- [THE DATA]
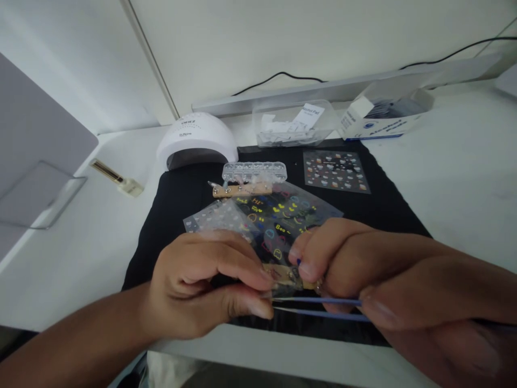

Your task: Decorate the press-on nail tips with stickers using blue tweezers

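My left hand is closed in a pinch at the centre, thumb and forefinger almost together. What lies between those fingertips is too small to name; a bit of clear film seems to show there. My right hand grips blue tweezers, whose tips point left and reach the left fingertips. The tweezers' two arms stand slightly apart. Behind the hands spreads a clear nail sticker sheet with neon doodles and "Boo~". A wooden strip shows between the hands, partly hidden by the fingers.
A white nail lamp stands at the back left, near a polish bottle. On the black mat are a clear compartment case, a wooden nail stand and sticker sheets. Behind are a plastic tub and an alcohol pad box.
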`<state>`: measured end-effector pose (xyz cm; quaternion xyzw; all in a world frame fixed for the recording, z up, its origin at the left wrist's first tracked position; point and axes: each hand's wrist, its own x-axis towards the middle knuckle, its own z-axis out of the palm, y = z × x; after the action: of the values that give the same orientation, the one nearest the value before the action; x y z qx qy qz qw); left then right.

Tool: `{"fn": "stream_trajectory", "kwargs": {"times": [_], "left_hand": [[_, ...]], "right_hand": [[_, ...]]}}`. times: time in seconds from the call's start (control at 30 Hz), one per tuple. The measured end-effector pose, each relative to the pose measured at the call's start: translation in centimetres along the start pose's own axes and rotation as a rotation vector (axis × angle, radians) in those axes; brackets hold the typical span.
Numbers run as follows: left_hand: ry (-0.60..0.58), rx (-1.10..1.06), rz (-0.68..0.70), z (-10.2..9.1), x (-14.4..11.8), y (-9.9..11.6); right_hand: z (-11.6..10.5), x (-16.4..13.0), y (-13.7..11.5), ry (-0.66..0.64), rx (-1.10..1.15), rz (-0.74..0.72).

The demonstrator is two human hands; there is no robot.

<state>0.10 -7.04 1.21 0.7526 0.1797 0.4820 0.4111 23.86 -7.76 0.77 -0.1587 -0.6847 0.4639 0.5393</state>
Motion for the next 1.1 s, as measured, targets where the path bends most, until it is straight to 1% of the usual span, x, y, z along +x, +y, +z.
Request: {"fn": "stream_trajectory", "kwargs": {"times": [0.07, 0.1, 0.3, 0.43, 0.6, 0.8, 0.97, 1.1], "left_hand": [[-0.008, -0.005, -0.004, -0.1, 0.0, 0.1], [-0.008, -0.008, -0.002, -0.1, 0.0, 0.1], [-0.009, -0.028, 0.000, 0.0, -0.1, 0.0], [-0.004, -0.034, 0.006, 0.0, -0.1, -0.1], [0.001, -0.041, 0.008, 0.0, 0.0, -0.2], [0.010, -0.048, 0.000, 0.0, 0.0, -0.1], [0.008, -0.022, 0.003, 0.1, 0.1, -0.1], [0.014, -0.002, 0.008, 0.0, 0.2, -0.2]], "right_hand": [[-0.2, 0.0, 0.0, -0.097, -0.106, 0.002], [-0.2, 0.0, -0.1, -0.121, -0.146, 0.001], [-0.1, 0.0, 0.1, -0.082, -0.172, -0.006], [-0.1, -0.4, 0.3, -0.096, -0.101, 0.015], [0.3, -0.2, 0.1, -0.066, -0.049, 0.024], [0.3, 0.0, -0.1, -0.045, -0.104, 0.048], [0.3, 0.4, 0.1, -0.064, 0.039, 0.032], [0.7, 0.8, 0.1, 0.002, 0.063, 0.033]]}}
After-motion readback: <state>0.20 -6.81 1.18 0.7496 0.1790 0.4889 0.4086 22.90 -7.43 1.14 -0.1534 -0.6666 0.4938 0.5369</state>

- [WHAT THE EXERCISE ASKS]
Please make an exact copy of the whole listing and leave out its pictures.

- [SOLUTION FOR THIS PROBLEM]
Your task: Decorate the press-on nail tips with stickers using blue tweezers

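My left hand is closed in a pinch at the centre, thumb and forefinger almost together. What lies between those fingertips is too small to name; a bit of clear film seems to show there. My right hand grips blue tweezers, whose tips point left and reach the left fingertips. The tweezers' two arms stand slightly apart. Behind the hands spreads a clear nail sticker sheet with neon doodles and "Boo~". A wooden strip shows between the hands, partly hidden by the fingers.
A white nail lamp stands at the back left, near a polish bottle. On the black mat are a clear compartment case, a wooden nail stand and sticker sheets. Behind are a plastic tub and an alcohol pad box.
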`<state>`: measured end-effector pose (xyz cm; quaternion xyzw; all in a world frame fixed for the recording, z up, its origin at the left wrist's first tracked position; point and axes: each hand's wrist, its own x-axis towards the middle knuckle, its own z-axis out of the palm, y = z × x; after the action: of the values that give the same orientation, the one nearest the value before the action; x y z qx qy qz qw); left then right.

Tool: `{"fn": "stream_trajectory", "kwargs": {"times": [_], "left_hand": [[_, ...]], "right_hand": [[_, ...]]}}`. times: time in seconds from the call's start (control at 30 Hz), one per tuple. The measured end-effector pose, each relative to the pose measured at the call's start: translation in centimetres along the start pose's own axes and rotation as a rotation vector (axis × angle, radians) in those axes; brackets hold the typical span.
Numbers run as follows: left_hand: ry (-0.60..0.58), rx (-1.10..1.06), rz (-0.68..0.70), z (-10.2..9.1), x (-14.4..11.8), y (-9.9..11.6); right_hand: z (-11.6..10.5), x (-16.4..13.0), y (-13.7..11.5), ry (-0.66..0.64), rx (-1.10..1.15), rz (-0.74..0.72).

The demonstrator is two human hands; there is no robot.

<state>0.10 -7.04 1.21 0.7526 0.1797 0.4820 0.4111 23.86 -7.76 0.77 -0.1587 -0.6847 0.4639 0.5393</state>
Motion for the next 1.1 s, as measured, targets where the path bends most, until it is straight to 1% of the usual span, x, y, z along +x, +y, +z.
Request: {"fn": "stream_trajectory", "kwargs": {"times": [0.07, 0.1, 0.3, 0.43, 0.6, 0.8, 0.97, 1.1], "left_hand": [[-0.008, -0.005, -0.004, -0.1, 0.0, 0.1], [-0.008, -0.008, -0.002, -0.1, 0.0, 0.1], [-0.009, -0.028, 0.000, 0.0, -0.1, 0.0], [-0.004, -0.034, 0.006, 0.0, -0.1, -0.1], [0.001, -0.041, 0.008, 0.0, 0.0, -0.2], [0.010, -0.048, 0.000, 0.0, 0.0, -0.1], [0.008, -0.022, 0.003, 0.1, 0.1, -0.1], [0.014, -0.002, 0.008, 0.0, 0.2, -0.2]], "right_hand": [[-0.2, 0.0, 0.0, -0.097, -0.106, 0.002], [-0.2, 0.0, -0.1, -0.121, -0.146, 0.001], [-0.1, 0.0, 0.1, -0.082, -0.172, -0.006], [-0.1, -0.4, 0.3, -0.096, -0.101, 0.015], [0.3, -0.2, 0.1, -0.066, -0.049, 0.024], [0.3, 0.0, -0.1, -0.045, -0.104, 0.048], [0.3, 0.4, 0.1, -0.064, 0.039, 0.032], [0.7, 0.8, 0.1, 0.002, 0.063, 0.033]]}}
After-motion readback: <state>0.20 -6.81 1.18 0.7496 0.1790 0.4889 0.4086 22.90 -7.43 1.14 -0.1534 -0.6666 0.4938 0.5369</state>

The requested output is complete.